IMHO depends on the application, and the kind of communication.

> B.baudrate 2k, working as a receive/respond interface, parsing requests for information and sending data back.

Such packet-based communication usually employs fixed start and end characters, and intermittent exchange (of packets).

If the packet size doesn't match the DMA buffer size - which it practically never does, if one assumes occasional transmit errors - packet get partially stuck in the DMA buffer, and will only be available for processing after the next packet fills the DMA buffer. That introduces a latency which is often unacceptable.

Thus, this would be a case where DMA is not recommended.

> A. baudrate 2k, sending/receiving packetsin bursts (100bytes ish) every 10ms (100Hz).

If the above mentioned latency doesn't matter, DMA would be ok.

Other vendors (NXP's LPC1xxx and TI's TM4C, for example) have FIFO option for their UARTs. One might view it as dedicated DMA with reduced configurability.

> I did find this discussion

https://my.st.com/public/STe2ecommunities/mcu/Lists/STM32Discovery/Flat.aspx?RootFolder=https%3a//my.st.com/public/STe2ecommunities/mcu/Lists/STM32Discovery/General%20question%20about%20DMA&FolderCTID=0x01200200770978C69A1141439FE559EB459D75800084C20D8867EAD444A5987D47BE638E0F&currentviews=107

where >100kHz is the quoted as the break point, so I get the impression that DMA is overkill for this.

For the interrupt frequency, you need to divide the baudrate by ten (roughly, 8 databits, 1 start, 1 stop bit), giving about 10kHz interrupt rate for your 2kBps. That alone is far from saturating the core.

> I'm looking to update some working but un-maintainable drivers, eventually I'll be sorting I2C, ADC, SPI etc. ...

ST's I 2C peripheral is not quite famous for a comprehensible and bug-free implementation, at least on early silicons like the F1 series ...

scott2399
Associate
Posted on June 09, 2016 at 15:23

Thanks for the quick response AvaTar,

Great information and pleased that I'd not missed stuff.

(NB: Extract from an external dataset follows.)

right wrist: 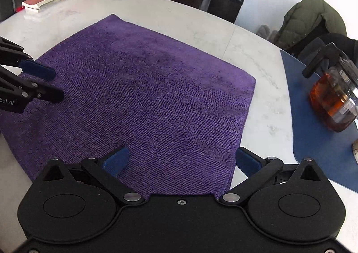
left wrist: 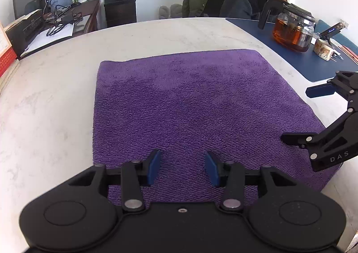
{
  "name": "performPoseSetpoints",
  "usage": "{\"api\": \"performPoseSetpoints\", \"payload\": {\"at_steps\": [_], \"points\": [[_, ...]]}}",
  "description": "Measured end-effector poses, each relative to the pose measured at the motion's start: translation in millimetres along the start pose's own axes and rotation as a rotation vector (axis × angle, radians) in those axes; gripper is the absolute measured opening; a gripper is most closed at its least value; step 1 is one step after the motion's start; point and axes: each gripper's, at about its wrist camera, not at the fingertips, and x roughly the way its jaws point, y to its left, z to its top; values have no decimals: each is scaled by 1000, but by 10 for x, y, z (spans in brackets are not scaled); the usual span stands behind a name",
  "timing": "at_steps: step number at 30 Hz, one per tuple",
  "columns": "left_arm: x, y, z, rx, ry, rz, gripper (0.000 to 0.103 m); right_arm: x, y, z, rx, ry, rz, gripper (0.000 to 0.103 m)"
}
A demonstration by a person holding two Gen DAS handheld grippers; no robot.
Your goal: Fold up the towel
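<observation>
Left wrist view: purple terry-cloth towel (left wrist: 190,105) lay flat on the pale marble-patterned bench (left wrist: 56,96), roughly square in outline. Its near right edge in the right wrist view showed stacked layers, so at least one fold judged already made; the number of layers could not be counted.

Left gripper (left wrist: 183,168) was over the near edge of the towel, jaws partly apart, blue pads with bare cloth showing between them and nothing pinched. Contact between pads and cloth could not be confirmed.

Right gripper (right wrist: 182,161) was at the near right corner of the towel, jaws spread wide: one blue pad over the cloth, the other over the bench just beside the towel's right edge. Nothing held.

Off to the right, well apart from the towel: glass teapot of amber tea (left wrist: 293,31) standing on a dark blue mat (left wrist: 279,51). A seated person in a dark jacket (left wrist: 246,0) was at the far side.

Judgement: task partway. Towel folded at least once and lying smooth; both grippers empty at the near edge, placed as if for a fresh grasp. Remaining: pinch the near edge or corners, carry them over to the far edge, release and flatten.
</observation>
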Motion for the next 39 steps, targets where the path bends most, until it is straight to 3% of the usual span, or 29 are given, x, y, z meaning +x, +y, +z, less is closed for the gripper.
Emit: {"api": "performPoseSetpoints", "payload": {"at_steps": [3, 5, 8, 10, 11, 12, 15, 16, 17, 20, 21, 23, 24, 26, 29, 31, 34, 39], "points": [[-156, 42, 37, -47, -31, 3, 42, -27, -77, 100, 49, 38, 39, 103], [-361, 44, 68, -73, -83, 8, 45, -160, -186, 173, 93, 17, 60, 103], [-764, 5, 88, -137, -222, 23, 64, -917, -437, 377, 103, -145, -17, 103], [-987, -53, 74, -185, -289, 53, 66, -1493, -534, 370, 108, -328, -92, 103], [-1072, -77, 66, -206, -306, 68, 66, -1652, -599, 315, 166, -387, -88, 103], [-1157, -102, 58, -227, -323, 84, 66, -1668, -648, 277, 217, -392, -53, 103], [-1334, -189, 30, -247, -334, 140, 66, -1414, -822, 286, 325, -131, 248, 99], [-1380, -218, 16, -250, -334, 166, 66, -1523, -901, 206, 396, -170, 299, 101], [-1410, -234, -11, -257, -328, 188, 67, -1661, -942, 124, 437, -266, 311, 103], [-1397, -214, -61, -272, -256, 245, 68, -1739, -892, -75, 514, -527, 301, 103], [-1349, -189, -72, -272, -216, 265, 68, -1615, -863, -80, 526, -479, 301, 103], [-1212, -129, -103, -268, -131, 300, 68, -1327, -802, -70, 494, -315, 382, 103], [-1144, -84, -129, -268, -96, 308, 68, -1215, -745, -106, 466, -280, 416, 103], [-1001, 26, -158, -275, -54, 291, 67, -1040, -581, -174, 361, -241, 370, 103], [-874, 112, -146, -263, -50, 217, 67, -855, -368, -236, 204, -193, 304, 103], [-779, 155, -177, -243, -55, 134, 67, -743, -218, -281, 152, -135, 416, 103], [-638, 180, -156, -202, -49, 22, 67, -604, -69, -304, 176, -13, 597, 103], [-454, 172, -216, -168, 27, -45, 66, -510, 20, -264, 157, 78, 635, 103]]}}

> ST's I2C peripheral is not quite famous for a comprehensible and bug-free implementation, at least on early silicons like the F1 series ...

 

Oh... I see trouble ahead...

Thanks again, Scott

AvaTar
Lead
Posted on June 09, 2016 at 15:30

> Oh... I see trouble ahead...

 

Not that I2C is unusable - but search this forum (if it hasn't technical issues again) and other sites, to see for yourself ...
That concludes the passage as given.